====== DATA EXCERPT

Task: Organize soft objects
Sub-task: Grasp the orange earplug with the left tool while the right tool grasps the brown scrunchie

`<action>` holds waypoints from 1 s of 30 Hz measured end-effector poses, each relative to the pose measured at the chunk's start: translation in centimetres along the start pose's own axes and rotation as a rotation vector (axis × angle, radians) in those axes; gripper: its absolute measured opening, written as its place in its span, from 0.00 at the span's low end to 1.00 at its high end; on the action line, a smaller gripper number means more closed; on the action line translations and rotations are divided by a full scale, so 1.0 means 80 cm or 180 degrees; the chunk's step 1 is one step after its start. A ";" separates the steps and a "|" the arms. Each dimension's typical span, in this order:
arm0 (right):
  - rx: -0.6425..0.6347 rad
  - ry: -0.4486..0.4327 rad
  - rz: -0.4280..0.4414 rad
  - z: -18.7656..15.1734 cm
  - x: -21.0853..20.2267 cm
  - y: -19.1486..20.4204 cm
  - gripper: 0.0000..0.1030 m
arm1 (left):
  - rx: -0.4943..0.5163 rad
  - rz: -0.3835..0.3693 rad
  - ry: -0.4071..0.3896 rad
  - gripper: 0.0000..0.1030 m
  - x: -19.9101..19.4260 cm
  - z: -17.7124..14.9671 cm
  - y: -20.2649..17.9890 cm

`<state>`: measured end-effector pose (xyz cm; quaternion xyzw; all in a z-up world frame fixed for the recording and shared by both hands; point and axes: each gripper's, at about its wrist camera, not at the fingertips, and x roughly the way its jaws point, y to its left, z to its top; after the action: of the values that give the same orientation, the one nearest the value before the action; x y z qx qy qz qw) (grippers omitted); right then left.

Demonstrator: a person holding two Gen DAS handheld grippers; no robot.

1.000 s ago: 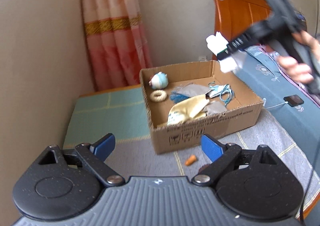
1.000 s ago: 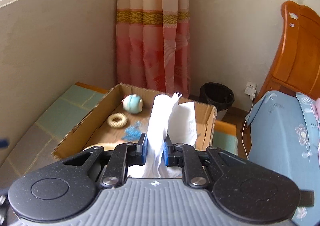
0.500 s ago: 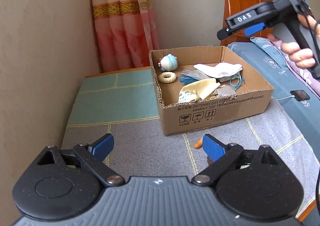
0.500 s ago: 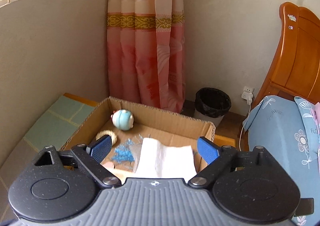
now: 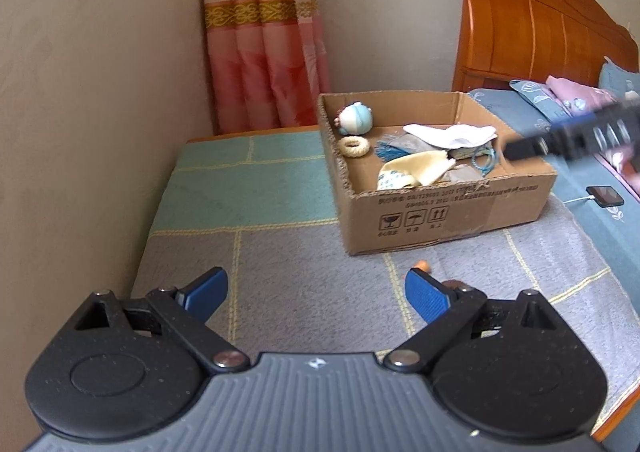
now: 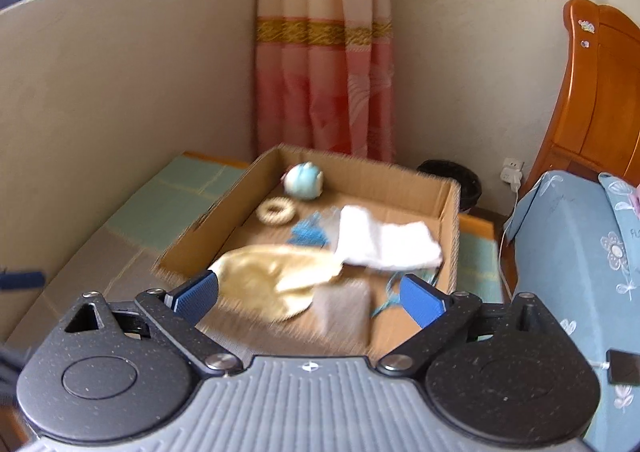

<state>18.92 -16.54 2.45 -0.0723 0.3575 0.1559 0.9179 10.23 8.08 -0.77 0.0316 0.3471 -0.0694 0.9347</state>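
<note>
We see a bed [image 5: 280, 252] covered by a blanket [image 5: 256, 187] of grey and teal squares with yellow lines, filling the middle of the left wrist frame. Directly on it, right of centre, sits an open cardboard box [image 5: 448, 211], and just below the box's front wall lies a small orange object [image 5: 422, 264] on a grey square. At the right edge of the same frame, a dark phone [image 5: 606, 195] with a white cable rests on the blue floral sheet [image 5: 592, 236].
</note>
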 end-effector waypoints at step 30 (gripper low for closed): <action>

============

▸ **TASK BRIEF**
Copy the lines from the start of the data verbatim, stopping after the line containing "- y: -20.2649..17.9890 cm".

▸ **ANSWER TO THIS TASK**
Task: Organize soft objects
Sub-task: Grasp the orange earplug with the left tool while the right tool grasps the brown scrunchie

`<action>` holds waypoints from 1 s of 30 Hz measured end-effector poses, each relative to the pose measured at the chunk's start: translation in centimetres along the start pose's own axes and rotation as a rotation vector (axis × angle, radians) in those axes; gripper: its absolute measured opening, written as its place in its span, from 0.00 at the span's low end to 1.00 at its high end; on the action line, a smaller gripper number means more closed; on the action line translations and rotations are divided by a full scale, so 1.0 means 80 cm or 180 degrees; the chunk's step 1 is one step after its start. A ";" separates the steps and a "|" the arms. Each dimension's typical span, in this order:
arm0 (right):
  - rx: -0.6425..0.6347 rad
  - ry: -0.4486..0.4327 rad
  - rz: -0.4280..0.4414 rad
  - z: -18.7656..15.1734 cm
  - x: -21.0853..20.2267 cm
  - y: -19.1486..20.4204 cm
  - gripper: 0.0000..0.1030 m
arm1 (left):
  - rx: -0.4943..0.5163 rad
  - rz: -0.3835..0.3693 rad
  - ry: -0.4071..0.3896 rad
  - gripper: 0.0000..0.1030 m
  - x: -19.9101..19.4260 cm
  - z: -17.7124..14.9671 cm
  - y: -20.2649..17.9890 cm

The answer contains nothing further.